Canada

Randy Bachman reunited with stolen guitar

TOKYO –

The long search for Canadian rock legend Randy Bachmann ended Friday when he was reunited in Tokyo with an expensive guitar 45 years after it was stolen from a Toronto hotel.

“My girlfriend is right there,” said Bachman, 78, a former member of The Guess Who and Bachman-Turner Overdrive, as the Gretsch guitar on which he wrote “American Woman” and other hits was given to him by a Japanese musician. who had bought it from a store in Tokyo in 2014 without knowing its history.

He said all guitars are special, but the 1957 Chet Atkins orange Gretsch 6120 he bought as a teenager was exceptional. He worked odd jobs to save money to buy a $400 guitar, his first purchase of an expensive instrument, he said.

“It made my whole life. It was my hammer and tool for writing songs, music and making money,” Bachmann told The Associated Press before the presentation at the Canadian Embassy in Tokyo.

When it was stolen from the Toronto hotel in 1977, “I cried for three days. It was a part of me,” he said. “It was very, very upsetting.” He ended up buying about 300 guitars in unsuccessful attempts to replace them, he said.

Bachmann often talks about the missing guitar in interviews and on radio shows, and more recently in YouTube programs where he plays with his son Tal.

In 2020, a Canadian fan who heard the story of the guitar started an internet search and successfully found it in Tokyo within two weeks.

The fan, William Long, used a small stain of the guitar’s wood visible in old images as a “digital fingerprint” and traced the instrument to a site for a vintage guitar shop in Tokyo. Further searching led him to a YouTube video showing the instrument being played by Japanese musician TAKESHI in December 2019.

After receiving the news from Long, Bachman immediately contacts TAKESHI and recognizes the guitar in a video chat they had.

“I cried,” Bachmann said. “The guitar almost spoke to me during the video, like, ‘Hey, I’m coming home.’
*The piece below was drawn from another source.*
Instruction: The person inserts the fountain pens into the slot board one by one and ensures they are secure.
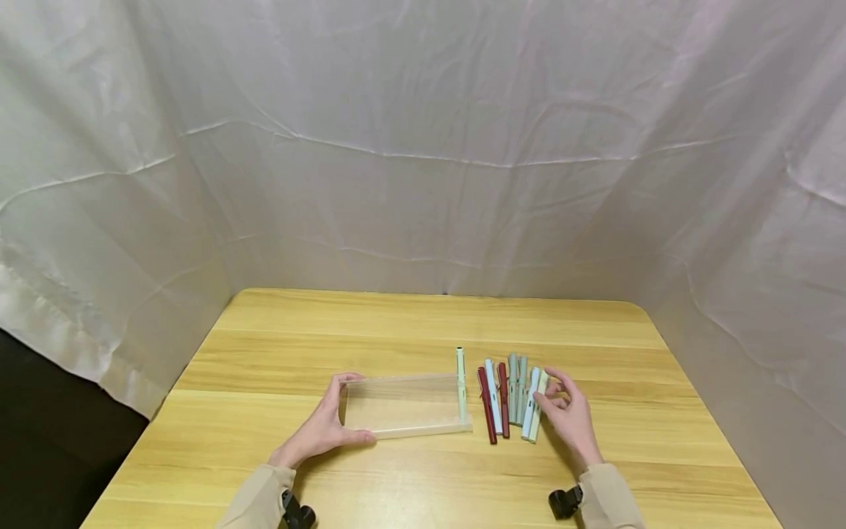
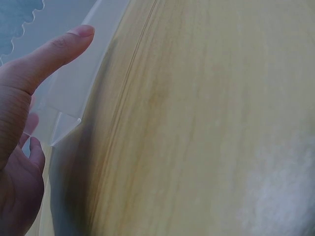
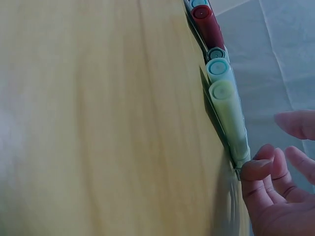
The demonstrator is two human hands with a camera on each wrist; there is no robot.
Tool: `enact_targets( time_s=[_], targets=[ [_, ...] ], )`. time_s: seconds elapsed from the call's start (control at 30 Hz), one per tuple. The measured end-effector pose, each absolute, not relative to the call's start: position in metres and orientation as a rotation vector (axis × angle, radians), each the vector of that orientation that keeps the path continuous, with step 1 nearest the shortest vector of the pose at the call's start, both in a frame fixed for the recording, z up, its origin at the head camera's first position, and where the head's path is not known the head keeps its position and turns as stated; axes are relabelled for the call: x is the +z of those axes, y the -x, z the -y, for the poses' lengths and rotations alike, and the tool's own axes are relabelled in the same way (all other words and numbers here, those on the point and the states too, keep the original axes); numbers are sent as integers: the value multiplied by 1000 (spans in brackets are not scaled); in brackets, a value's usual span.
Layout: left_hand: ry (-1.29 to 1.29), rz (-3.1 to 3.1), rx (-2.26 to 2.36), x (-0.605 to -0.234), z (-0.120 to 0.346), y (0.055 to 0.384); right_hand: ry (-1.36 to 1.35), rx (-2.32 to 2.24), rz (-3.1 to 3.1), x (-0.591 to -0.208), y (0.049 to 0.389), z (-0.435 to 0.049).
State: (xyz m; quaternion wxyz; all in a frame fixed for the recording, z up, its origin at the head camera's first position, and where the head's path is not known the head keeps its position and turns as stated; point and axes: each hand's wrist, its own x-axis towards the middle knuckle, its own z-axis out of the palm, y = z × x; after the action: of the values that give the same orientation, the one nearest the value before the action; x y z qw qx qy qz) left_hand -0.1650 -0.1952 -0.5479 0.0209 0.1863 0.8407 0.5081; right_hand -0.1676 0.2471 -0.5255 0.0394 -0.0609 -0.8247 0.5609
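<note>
My left hand (image 1: 325, 425) grips the left end of a clear plastic pen tray (image 1: 410, 432), thumb along the near side and fingers at the far side. A scalloped edge shows inside the tray (image 2: 74, 93) in the left wrist view. One pale green pen (image 1: 460, 386) stands across its right end, sticking out past the far side. My right hand (image 1: 570, 417) is at the rightmost pen of a loose row, a pale green pen (image 3: 229, 118). Bent fingertips touch or nearly touch that pen around its clip; the thumb is held apart from it.
Left of that pen lie a light blue pen (image 1: 531, 404), two grey-green pens (image 1: 512, 389), a dark red pen (image 1: 504, 400), another light blue pen (image 1: 492, 393) and another dark red pen (image 1: 487, 408). Pale curtains (image 1: 423, 206) surround the wooden table (image 1: 423, 485).
</note>
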Motion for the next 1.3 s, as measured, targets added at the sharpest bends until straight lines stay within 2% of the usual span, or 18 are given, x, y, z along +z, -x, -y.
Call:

TAKESHI agreed to give it to Bachman in exchange for one that was very similar. So Bachmann searched for and found the “sister” of the guitar – produced in the same week, with a similar serial number, without modifications and repairs.

“Finding my guitar again was a miracle, finding her twin sister was another miracle,” Bachmann said.

TAKESHI said he decided to return the guitar because as a guitarist he could imagine how much Bachman missed it.

“I’ve only owned and played it for eight years and I’m extremely sad to give it back now. But he has been feeling sad for 46 years and it is time for someone else to be sad,” said TAKESHI. “I felt sorry for that legend.”

He said he felt good after returning the guitar to its rightful owner, but it may take time for him to grow to love his new Gretsch as much as this one.

“It’s a guitar and it has a soul. So even if it has the same shape, I can’t say for sure if I can love a replacement the same way I loved this one,” he said. “There’s no doubt that Randy thought of me and was looking hard (for a replacement), so I’ll gradually develop an affection for him, but it may take time.”

Bachmann said he and TAKESHI are now like brothers who own guitars that are “twin sisters.” They are appearing in a documentary about the guitar, on which they plan to perform the song “Lost and Found” together.

They also performed several songs on Friday’s show, including “American Woman.”

Bachmann said he would lock the guitar in his home so he would never lose it again. “I will never take it out of my house again,” he said.